### TASK DATA
################
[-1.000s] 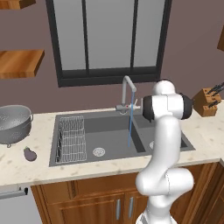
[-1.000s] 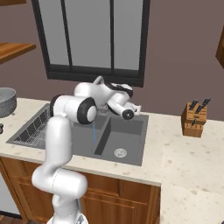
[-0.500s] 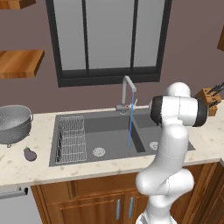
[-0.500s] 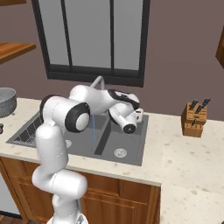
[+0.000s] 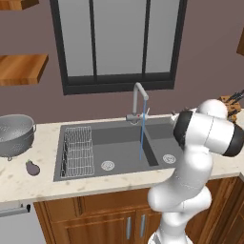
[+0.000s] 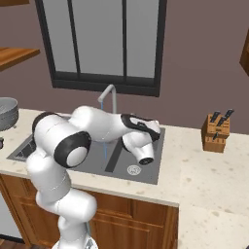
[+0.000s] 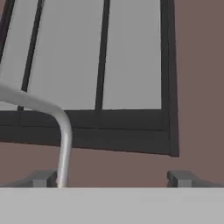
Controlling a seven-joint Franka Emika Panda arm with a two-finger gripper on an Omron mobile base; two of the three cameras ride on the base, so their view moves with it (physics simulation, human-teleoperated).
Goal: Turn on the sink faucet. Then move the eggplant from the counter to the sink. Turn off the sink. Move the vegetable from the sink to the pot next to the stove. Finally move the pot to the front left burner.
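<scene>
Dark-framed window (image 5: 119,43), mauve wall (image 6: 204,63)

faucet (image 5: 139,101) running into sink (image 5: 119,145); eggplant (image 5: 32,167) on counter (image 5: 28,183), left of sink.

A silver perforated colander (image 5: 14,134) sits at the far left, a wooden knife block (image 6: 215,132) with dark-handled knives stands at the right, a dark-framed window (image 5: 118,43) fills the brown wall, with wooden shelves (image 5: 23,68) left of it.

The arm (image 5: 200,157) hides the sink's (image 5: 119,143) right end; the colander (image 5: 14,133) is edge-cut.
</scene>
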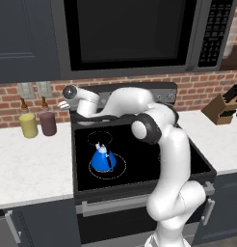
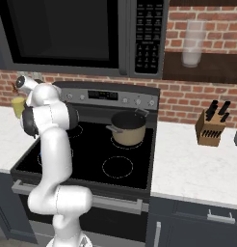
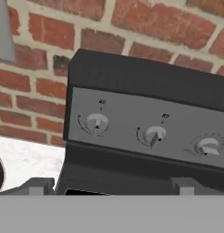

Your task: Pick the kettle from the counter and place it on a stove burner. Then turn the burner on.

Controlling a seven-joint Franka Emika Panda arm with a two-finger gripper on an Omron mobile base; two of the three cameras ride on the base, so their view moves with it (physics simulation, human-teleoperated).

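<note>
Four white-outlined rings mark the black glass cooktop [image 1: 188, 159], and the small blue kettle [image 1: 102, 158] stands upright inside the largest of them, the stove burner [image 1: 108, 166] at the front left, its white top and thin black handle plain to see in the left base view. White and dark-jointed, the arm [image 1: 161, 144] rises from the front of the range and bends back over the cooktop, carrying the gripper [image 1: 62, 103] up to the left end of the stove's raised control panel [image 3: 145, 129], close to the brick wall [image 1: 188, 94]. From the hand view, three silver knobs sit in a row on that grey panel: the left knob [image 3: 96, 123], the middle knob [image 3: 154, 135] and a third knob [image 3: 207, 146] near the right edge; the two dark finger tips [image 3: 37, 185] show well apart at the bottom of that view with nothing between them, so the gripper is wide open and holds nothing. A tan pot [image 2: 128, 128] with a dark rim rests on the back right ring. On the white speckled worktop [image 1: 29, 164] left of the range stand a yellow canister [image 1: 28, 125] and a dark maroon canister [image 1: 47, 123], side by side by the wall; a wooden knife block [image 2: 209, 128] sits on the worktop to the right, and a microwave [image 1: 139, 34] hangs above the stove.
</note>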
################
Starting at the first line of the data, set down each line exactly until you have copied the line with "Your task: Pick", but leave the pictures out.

[-1.000s] 
[-1.000s] 
[-0.500s] 
[-0.500s] 
[+0.000s] 
[+0.000s] 
[+0.000s] 
Controlling a seven-joint Franka Emika Panda arm with a two-finger gripper on an Omron mobile base; two of the three cameras ride on the base, so their view moves with it (physics simulation, human-teleoperated).
Goal: Turn on the sink faucet. Then move the eggplant from the counter to the sink. Turn off the sink. Move the vegetable from the sink to the pot next to the stove. Finally move the pot to the front left burner.
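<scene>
Dark-framed window (image 5: 119,43), mauve wall (image 6: 204,63)

faucet (image 5: 139,101) running into sink (image 5: 119,145); eggplant (image 5: 32,167) on counter (image 5: 28,183), left of sink.

A silver perforated colander (image 5: 14,134) sits at the far left, a wooden knife block (image 6: 215,132) with dark-handled knives stands at the right, a dark-framed window (image 5: 118,43) fills the brown wall, with wooden shelves (image 5: 23,68) left of it.

The arm (image 5: 200,157) hides the sink's (image 5: 119,143) right end; the colander (image 5: 14,133) is edge-cut.
</scene>
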
Your task: Pick the kettle from the counter and place it on a stove burner. Then turn the burner on.

No more output is required.